Background information
- Born: Jeffrey William Gilman, Jr. March 31, 2000 (age 26) Mount Airy, Maryland, U.S.
- Genres: Indie pop · Dreampop · Surf Rock · Shoegaze^{[citation needed]}
- Occupations: Singer-songwriter, producer, multi-instrumentalist
- Instruments: Vocals, guitar, bass, piano, drums, tenor saxophone
- Formerly of: STRANGER
- Website: jeffdraco.com

= Jeff Draco =

American musician

Jeffrey William Gilman, Jr. (born March 31, 2000), known by his stage name Jeff Draco, is an American independent singer, songwriter, producer, and multi-instrumentalist.

On February 6, 2026, Draco released a new single, "Excess." The song is Draco's first single since the September 2024 release of Attitude.

== Career ==

=== 2008–2017 ===
Gilman was interested in music from a young age.

In 2017, Gilman adopted the stage name Jeff Draco, inspired by the Draco (constellation) and the dreamier aspects of his music.

=== 2017-present ===
In March 2018, Draco released his debut single "On My Mind." Leading to the September 2018 release of his debut album, Paradise, he released two additional singles, "Don't Keep Me Waiting Around" and "Paradise."

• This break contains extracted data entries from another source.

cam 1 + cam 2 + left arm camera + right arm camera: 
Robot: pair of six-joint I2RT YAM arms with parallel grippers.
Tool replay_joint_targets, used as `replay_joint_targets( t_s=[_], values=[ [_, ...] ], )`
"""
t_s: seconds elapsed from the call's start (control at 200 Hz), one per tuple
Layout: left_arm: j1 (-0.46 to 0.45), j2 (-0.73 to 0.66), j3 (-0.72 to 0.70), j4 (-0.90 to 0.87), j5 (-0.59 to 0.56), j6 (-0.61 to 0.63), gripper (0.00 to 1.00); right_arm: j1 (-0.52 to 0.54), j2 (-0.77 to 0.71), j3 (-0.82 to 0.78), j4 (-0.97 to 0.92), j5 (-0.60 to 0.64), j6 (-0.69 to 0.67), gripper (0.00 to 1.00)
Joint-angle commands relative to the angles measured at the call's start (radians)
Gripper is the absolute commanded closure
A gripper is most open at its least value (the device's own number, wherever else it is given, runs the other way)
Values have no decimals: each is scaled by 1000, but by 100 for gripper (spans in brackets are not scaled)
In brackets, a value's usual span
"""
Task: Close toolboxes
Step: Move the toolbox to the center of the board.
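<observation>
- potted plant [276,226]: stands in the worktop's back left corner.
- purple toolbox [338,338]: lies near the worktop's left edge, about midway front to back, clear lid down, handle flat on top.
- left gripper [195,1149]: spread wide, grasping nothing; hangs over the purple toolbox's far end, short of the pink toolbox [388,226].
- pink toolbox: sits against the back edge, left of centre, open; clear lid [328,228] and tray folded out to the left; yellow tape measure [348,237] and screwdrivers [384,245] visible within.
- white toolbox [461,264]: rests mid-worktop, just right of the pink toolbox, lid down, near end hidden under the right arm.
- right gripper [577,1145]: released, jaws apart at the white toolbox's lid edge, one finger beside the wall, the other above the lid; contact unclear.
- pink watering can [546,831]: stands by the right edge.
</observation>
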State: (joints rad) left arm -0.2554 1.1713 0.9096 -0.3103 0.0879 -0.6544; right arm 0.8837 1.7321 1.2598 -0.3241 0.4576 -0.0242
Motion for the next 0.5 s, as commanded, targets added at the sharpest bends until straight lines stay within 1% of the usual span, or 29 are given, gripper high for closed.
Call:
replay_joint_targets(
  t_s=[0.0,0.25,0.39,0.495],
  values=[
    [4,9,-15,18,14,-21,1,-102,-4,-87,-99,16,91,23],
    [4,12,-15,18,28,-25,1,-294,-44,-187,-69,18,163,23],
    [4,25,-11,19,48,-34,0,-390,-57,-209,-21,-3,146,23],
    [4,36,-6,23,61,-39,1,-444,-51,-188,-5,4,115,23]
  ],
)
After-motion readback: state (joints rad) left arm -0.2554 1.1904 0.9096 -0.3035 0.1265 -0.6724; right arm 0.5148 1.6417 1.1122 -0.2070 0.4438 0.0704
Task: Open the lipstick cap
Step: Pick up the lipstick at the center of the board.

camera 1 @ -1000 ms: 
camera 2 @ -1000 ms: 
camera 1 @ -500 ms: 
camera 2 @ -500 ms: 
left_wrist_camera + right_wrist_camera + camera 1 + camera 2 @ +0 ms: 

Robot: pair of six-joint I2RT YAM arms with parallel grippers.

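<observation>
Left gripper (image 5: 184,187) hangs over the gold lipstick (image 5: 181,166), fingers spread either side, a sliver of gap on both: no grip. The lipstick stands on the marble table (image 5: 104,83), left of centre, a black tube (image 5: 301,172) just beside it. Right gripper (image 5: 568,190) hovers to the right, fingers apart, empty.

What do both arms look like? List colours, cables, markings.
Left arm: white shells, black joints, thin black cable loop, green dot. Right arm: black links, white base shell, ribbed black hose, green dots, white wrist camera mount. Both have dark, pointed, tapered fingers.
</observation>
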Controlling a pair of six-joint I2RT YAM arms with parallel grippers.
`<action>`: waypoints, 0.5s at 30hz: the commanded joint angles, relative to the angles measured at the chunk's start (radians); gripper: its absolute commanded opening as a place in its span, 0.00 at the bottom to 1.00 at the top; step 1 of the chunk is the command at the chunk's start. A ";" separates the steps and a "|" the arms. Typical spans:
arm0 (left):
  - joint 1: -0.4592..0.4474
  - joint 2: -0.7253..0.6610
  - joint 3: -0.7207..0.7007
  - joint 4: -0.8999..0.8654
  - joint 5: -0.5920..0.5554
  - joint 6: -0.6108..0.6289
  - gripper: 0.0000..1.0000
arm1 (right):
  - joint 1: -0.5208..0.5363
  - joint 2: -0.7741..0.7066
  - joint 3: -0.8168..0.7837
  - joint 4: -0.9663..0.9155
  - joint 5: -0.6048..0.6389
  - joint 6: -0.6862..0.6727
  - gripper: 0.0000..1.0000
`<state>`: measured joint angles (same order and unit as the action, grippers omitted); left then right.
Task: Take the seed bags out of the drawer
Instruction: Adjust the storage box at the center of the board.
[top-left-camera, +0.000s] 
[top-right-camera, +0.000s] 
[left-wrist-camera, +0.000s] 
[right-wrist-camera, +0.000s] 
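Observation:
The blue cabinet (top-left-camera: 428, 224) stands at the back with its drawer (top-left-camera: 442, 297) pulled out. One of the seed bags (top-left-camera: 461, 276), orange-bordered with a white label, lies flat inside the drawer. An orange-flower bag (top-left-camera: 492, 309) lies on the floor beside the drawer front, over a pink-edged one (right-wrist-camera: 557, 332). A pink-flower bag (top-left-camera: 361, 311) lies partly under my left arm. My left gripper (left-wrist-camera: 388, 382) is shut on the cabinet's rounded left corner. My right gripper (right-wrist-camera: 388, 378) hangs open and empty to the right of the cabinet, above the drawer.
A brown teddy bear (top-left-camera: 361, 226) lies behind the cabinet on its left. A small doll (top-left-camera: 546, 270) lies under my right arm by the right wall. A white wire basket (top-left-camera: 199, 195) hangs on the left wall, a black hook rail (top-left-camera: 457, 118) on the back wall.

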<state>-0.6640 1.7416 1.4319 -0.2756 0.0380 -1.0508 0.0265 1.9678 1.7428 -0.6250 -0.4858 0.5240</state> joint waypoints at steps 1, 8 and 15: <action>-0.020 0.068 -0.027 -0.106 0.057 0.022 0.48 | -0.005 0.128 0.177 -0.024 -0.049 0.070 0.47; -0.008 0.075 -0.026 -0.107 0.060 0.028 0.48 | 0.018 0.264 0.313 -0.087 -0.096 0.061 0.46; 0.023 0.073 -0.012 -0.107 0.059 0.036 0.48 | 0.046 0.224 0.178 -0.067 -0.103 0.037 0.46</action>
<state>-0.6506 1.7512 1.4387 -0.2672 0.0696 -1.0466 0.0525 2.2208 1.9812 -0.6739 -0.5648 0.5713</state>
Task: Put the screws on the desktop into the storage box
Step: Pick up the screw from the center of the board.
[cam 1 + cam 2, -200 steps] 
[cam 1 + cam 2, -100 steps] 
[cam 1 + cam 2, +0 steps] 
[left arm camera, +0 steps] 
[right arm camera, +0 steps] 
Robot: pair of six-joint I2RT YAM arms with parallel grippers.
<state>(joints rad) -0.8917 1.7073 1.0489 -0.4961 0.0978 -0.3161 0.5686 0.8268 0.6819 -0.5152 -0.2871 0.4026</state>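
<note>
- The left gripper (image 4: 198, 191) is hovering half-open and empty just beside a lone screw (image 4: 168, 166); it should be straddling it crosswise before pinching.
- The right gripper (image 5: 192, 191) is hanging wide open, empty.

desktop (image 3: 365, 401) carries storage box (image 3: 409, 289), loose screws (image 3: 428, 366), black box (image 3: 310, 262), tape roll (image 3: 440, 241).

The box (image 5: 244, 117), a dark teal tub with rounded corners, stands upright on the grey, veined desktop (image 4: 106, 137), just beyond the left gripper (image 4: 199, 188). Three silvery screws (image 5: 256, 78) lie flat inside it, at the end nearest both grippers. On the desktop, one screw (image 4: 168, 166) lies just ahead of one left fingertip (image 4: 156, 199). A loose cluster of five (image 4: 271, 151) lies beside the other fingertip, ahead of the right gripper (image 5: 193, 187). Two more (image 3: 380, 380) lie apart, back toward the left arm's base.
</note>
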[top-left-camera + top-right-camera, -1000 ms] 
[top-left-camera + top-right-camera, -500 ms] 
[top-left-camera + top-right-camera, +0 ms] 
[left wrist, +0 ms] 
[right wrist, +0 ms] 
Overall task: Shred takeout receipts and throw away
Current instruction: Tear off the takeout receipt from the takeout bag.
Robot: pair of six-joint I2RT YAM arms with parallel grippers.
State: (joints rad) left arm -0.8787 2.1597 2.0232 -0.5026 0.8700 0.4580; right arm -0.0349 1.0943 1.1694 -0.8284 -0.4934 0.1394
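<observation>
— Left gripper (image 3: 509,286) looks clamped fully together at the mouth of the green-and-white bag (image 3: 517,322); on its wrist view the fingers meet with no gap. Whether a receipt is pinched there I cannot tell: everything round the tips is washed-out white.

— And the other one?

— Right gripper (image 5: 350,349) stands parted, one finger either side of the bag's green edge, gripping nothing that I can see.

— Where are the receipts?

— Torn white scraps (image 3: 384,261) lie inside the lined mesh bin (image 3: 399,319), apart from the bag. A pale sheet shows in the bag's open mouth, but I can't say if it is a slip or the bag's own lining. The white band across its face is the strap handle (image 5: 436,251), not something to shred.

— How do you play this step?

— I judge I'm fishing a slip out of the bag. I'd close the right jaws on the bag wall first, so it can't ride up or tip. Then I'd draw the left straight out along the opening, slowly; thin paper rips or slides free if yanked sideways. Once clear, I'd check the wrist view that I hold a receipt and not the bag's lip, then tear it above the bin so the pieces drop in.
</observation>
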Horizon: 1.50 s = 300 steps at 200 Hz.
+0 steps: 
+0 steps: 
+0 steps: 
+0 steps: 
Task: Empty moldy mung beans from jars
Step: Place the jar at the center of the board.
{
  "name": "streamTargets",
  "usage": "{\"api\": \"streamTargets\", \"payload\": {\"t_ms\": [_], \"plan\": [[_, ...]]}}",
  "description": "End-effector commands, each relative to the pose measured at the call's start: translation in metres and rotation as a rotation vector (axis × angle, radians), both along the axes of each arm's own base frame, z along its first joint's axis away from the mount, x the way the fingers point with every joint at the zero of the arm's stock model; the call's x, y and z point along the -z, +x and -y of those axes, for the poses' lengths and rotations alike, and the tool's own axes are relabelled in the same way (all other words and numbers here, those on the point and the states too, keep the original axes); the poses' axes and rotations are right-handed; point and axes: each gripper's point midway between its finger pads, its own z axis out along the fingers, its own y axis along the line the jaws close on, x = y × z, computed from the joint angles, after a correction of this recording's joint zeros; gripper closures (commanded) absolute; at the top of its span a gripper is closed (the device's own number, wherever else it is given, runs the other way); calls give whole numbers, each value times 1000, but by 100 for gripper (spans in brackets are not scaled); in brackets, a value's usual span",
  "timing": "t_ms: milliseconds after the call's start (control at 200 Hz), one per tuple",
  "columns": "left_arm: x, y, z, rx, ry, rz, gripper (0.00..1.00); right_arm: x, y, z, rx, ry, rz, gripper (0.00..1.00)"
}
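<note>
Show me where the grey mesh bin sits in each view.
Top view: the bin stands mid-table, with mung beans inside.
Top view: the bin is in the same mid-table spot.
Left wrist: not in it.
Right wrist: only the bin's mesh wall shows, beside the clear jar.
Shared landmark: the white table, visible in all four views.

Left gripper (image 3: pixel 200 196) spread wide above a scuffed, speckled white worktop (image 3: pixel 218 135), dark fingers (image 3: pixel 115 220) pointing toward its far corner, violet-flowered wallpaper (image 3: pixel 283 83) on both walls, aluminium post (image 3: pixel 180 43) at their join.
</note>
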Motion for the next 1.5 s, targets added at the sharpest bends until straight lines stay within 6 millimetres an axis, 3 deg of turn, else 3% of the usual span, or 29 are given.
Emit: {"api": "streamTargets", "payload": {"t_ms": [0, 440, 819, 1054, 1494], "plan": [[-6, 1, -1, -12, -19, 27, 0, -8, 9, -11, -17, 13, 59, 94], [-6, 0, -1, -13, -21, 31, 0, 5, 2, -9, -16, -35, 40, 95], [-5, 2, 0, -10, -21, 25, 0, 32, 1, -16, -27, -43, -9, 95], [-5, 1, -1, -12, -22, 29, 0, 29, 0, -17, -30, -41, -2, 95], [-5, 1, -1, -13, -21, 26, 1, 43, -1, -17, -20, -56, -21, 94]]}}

In September 2019, he released the single, "For Too Long," and followed a month later with the song "Same Bed." The singles led to Draco's 2019 Extended play (EP), 2101, which was released on November 15, 2019.

Draco continued to release a string of singles in 2020 and 2021: "Someone You Don't Need," "Last Night," "Losing My Mind (featuring Ben Beal)" and "Just to Make You Happy," a collaboration with Skate Stance. In summer 2021, Draco released the standalone single, "Dreamgirl."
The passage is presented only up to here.